Quickie Review of Google Chrome

September 3rd, 2008

Google Chrome is the latest product from the search giant that everybody is buzzing about.  It’s a new web-browser with a handful of new tricks.  Separate process for each page open to improve stability of the application as a whole, floating tabs, and a sort-of interesting main tab page that gives you thumbnails of your most visited sites are the new tricks.

I tried the Google Chrome very briefly yesterday for about 5 minutes.  That’s about all it took me to decide I wasn’t going to switch.  I’ll grant you that Chrome, like every other applet from Google, is still in beta and will most likely get better with time.  First thing I noticed and immediately irritated me was the lack of a home page icon.  This bugs me when I use Safari and it still bugs me when I use Chrome.  If there is a way to place one back on my tool bar it was not immediately obvious to me. 

That leads me to my second point, the lack of configurability.  There is something to be said for simple applications in an effort to make them easier to use.  Google appears to have stripped a lot of the configurability found in other browsers.  Most noticeable for me was the disabling of third party cookies, a security feature that I’ve become attached to in Firefox.

Third and final point, I actually found the browser slower.  Not to the point where it was completely unusable.  Using an Athlon 2800+ system running a XP install that’s about a month old connected to a 10 megabit connection, Chrome was just slow enough to be able to watch it render a page.  Firefox on the same system renders them instantly.  There could just be something with my setup slowing it down, but that excuse doesn’t go very far when you are creating a multiplatform application.
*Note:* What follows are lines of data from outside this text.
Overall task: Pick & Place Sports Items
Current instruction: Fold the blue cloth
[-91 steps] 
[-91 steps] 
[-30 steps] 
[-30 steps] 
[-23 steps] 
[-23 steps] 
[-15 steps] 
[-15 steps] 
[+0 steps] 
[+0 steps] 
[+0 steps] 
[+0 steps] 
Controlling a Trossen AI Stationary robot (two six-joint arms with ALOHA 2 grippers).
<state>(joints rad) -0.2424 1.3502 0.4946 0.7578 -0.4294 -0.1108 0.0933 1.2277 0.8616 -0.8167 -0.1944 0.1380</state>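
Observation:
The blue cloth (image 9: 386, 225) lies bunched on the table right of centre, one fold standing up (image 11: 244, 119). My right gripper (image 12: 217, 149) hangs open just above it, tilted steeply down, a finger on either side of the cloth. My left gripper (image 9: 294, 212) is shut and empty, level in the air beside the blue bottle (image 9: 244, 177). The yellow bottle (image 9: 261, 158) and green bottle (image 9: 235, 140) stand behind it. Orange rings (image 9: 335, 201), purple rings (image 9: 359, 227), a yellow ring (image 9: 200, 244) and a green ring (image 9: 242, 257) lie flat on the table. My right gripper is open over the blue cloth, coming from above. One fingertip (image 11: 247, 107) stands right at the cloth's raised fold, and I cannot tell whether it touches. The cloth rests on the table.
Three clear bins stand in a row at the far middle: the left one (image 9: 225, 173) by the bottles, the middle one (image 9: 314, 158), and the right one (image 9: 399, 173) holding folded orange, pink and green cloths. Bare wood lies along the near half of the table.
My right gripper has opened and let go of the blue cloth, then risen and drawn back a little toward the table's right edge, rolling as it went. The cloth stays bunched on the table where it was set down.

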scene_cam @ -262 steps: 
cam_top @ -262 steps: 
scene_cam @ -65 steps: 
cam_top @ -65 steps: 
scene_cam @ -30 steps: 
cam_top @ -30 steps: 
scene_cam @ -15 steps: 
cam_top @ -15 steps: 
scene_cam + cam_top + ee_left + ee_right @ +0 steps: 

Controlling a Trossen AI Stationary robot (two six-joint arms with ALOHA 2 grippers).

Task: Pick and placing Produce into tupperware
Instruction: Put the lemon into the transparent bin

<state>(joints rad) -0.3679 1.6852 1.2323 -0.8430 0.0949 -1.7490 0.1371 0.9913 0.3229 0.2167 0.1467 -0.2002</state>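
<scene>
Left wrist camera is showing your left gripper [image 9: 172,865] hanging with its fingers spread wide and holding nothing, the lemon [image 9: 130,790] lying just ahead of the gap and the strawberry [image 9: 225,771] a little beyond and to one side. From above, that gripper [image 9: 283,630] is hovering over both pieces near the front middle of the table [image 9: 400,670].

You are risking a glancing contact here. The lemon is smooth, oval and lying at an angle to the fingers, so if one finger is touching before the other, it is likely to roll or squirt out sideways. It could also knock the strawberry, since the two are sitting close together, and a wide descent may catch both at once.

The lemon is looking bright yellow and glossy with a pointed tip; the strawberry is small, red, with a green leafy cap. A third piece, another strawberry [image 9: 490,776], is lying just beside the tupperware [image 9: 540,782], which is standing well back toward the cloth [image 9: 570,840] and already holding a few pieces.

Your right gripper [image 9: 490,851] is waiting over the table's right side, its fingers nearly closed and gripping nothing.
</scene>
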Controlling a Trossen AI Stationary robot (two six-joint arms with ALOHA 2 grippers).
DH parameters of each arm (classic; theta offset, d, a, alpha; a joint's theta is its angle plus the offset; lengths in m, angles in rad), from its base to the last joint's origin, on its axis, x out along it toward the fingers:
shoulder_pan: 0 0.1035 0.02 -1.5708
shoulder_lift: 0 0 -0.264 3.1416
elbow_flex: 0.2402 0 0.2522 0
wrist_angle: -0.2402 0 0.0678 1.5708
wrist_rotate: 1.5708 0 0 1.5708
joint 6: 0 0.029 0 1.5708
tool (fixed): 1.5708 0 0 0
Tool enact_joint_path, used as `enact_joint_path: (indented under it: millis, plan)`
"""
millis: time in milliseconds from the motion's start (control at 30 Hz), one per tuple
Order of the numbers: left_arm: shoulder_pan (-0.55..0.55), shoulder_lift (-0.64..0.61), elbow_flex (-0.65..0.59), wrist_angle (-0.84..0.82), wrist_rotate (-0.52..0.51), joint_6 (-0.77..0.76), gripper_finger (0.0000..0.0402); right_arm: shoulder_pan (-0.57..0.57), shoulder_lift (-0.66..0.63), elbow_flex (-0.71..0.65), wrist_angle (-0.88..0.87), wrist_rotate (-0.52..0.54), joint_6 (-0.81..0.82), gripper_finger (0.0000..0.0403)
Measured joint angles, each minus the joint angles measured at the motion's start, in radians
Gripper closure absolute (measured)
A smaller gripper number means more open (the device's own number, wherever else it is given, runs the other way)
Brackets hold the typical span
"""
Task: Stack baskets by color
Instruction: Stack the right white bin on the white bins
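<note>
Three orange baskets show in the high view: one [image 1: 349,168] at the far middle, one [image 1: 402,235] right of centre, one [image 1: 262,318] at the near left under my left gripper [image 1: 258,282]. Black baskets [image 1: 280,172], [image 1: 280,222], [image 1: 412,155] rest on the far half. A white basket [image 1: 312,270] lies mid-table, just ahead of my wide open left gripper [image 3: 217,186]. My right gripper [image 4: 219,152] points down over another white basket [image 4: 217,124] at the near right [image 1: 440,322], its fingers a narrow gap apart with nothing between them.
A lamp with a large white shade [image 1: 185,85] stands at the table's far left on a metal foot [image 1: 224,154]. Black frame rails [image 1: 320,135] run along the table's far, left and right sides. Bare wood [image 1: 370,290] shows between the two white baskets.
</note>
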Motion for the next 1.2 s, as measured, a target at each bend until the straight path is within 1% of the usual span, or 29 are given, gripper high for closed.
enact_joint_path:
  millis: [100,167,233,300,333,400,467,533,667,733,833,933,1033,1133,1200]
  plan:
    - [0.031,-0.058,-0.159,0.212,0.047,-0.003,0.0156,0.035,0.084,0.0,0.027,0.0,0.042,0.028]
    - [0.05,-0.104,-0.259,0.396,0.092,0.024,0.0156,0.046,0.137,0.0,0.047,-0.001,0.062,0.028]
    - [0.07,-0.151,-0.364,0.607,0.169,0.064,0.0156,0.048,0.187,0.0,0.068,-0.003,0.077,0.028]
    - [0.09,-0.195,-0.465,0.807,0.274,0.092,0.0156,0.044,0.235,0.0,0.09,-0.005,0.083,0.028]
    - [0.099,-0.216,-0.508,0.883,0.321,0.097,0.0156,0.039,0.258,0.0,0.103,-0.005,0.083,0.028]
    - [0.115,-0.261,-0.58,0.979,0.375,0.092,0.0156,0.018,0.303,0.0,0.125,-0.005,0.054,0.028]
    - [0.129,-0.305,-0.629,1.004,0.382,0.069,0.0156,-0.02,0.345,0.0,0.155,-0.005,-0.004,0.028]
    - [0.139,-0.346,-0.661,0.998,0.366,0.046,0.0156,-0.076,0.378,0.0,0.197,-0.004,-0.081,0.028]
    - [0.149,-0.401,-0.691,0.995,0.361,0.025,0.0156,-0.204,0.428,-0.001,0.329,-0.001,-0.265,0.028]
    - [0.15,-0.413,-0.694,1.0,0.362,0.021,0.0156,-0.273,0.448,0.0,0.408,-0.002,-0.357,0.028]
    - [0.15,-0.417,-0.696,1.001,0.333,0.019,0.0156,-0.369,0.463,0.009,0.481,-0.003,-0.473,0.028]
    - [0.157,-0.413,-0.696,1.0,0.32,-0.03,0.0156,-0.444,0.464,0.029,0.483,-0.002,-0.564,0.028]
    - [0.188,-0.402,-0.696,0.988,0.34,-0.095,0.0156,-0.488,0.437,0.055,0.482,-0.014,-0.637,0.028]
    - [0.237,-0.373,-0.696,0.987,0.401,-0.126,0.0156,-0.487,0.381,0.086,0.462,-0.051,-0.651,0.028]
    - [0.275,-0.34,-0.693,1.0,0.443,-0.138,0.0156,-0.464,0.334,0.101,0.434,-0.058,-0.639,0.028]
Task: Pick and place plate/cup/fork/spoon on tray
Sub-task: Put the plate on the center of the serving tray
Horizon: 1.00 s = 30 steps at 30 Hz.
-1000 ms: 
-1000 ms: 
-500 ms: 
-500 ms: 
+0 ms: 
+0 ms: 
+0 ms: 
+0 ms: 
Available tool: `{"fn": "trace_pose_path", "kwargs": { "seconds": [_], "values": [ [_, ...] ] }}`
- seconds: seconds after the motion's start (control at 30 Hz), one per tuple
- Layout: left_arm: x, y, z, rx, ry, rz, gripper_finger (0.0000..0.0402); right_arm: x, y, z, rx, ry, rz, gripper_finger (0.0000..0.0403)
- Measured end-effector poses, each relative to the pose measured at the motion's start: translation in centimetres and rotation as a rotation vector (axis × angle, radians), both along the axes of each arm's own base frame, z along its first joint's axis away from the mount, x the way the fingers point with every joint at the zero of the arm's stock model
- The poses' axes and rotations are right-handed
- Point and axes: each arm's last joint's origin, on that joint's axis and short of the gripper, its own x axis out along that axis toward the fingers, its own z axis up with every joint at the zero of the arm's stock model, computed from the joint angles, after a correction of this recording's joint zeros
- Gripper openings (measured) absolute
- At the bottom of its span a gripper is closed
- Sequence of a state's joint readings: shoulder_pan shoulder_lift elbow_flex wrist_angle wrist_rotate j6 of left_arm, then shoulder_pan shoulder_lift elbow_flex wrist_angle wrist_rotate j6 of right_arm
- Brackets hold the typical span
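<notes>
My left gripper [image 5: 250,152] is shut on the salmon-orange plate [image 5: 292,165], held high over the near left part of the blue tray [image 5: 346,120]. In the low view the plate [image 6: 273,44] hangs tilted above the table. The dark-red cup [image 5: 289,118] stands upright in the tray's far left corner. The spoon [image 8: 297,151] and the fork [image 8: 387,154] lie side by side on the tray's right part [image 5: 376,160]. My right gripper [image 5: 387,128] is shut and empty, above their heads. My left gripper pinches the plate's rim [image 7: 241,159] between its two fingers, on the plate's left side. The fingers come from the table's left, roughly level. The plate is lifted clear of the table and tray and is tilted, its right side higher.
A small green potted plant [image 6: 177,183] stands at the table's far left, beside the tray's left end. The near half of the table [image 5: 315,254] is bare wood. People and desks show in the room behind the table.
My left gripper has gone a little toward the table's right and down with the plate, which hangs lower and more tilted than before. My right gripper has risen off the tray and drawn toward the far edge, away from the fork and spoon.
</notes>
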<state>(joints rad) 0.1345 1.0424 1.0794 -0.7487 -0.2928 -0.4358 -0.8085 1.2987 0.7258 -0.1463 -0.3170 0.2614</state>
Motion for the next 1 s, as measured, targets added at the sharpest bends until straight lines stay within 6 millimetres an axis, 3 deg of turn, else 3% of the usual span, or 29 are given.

For me that’s 3 strikes and I’m out.  Now there is no reason I couldn’t expect to see all of these gripes on a future update.  And I’ll be perfectly happy to try the next version when its released.  But the one or two new features, like the floating tabs, are not quite enough to convince me to switch.  If you want to make me switch my browser, I’m going to need everything I can do in my current browser, plus something outstanding to really get my attention.

I also don’t really care for the baby blue.

2 Responses to “Quickie Review of Google Chrome”

  1. Insomnic

    I don’t think I’ll be switching quite yet either. I didn’t have the slower aspect though. Mine was nice and snappy.
    I could see it being a good alternative for regular users though. It’s quick and clean.